THE PROBLEM: Return all lines of the listing below that carry the word "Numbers".

DATA TO PROCESS:
== Segment start ==

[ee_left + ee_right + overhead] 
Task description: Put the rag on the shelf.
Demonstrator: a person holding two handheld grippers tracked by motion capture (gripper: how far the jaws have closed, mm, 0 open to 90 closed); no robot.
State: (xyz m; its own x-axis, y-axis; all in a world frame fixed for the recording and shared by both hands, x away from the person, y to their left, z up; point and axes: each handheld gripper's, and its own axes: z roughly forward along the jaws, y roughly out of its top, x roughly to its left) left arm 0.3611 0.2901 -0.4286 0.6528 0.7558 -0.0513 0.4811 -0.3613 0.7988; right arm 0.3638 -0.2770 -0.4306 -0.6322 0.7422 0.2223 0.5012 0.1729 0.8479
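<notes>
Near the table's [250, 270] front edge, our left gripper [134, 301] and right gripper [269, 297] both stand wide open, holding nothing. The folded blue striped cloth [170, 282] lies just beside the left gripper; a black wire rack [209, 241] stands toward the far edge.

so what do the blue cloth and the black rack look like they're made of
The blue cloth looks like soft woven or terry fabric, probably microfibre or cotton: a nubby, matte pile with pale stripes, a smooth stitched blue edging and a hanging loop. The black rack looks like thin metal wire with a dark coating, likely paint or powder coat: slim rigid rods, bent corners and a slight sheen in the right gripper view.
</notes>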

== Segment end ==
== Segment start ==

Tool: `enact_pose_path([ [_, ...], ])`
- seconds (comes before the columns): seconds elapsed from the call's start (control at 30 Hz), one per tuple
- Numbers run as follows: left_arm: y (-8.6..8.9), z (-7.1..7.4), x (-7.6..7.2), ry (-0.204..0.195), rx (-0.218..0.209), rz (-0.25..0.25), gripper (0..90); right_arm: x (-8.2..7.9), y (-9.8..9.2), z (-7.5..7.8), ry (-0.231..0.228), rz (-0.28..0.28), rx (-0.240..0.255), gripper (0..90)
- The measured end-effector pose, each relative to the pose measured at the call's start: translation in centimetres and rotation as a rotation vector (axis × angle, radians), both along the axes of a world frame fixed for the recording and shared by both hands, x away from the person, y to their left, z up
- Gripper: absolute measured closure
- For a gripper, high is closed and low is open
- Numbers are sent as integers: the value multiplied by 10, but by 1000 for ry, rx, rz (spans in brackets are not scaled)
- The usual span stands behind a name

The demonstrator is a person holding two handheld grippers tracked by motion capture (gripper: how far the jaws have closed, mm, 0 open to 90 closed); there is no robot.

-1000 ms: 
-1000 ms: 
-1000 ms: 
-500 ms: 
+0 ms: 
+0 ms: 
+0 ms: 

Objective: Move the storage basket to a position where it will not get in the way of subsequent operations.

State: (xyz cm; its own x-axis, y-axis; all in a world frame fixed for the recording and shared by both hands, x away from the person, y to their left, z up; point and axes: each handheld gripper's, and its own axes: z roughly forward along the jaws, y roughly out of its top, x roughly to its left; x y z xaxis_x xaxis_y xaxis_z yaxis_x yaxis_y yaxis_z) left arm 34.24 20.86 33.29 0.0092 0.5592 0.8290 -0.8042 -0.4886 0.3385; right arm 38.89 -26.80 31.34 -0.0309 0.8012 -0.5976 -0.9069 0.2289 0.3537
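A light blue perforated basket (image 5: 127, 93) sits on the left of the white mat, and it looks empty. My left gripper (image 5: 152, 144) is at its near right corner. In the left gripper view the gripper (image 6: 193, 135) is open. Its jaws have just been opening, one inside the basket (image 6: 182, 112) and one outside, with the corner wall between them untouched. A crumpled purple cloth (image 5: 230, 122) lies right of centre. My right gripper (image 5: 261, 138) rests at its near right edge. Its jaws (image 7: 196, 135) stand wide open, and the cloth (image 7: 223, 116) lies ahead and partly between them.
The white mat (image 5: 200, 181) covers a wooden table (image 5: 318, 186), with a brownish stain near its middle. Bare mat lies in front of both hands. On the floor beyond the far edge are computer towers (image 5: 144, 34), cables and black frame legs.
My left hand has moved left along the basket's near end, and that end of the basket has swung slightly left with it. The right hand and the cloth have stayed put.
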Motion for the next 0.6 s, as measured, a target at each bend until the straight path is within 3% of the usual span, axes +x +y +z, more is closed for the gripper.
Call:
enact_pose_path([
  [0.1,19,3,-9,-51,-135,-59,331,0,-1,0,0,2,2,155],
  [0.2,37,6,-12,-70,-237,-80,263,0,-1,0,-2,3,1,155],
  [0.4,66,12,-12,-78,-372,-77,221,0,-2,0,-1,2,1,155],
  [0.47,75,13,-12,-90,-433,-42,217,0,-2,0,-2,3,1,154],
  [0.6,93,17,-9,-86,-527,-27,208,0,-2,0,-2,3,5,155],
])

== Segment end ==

EXERCISE ANSWER:
- Numbers run as follows: left_arm: y (-8.6..8.9), z (-7.1..7.4), x (-7.6..7.2), ry (-0.204..0.195), rx (-0.218..0.209), rz (-0.25..0.25), gripper (0..90); right_arm: x (-8.2..7.9), y (-9.8..9.2), z (-7.5..7.8), ry (-0.231..0.228), rz (-0.28..0.28), rx (-0.240..0.255), gripper (0..90)
- Numbers are sent as integers: the value multiplied by 10, but by 1000 for ry, rx, rz (spans in brackets are not scaled)

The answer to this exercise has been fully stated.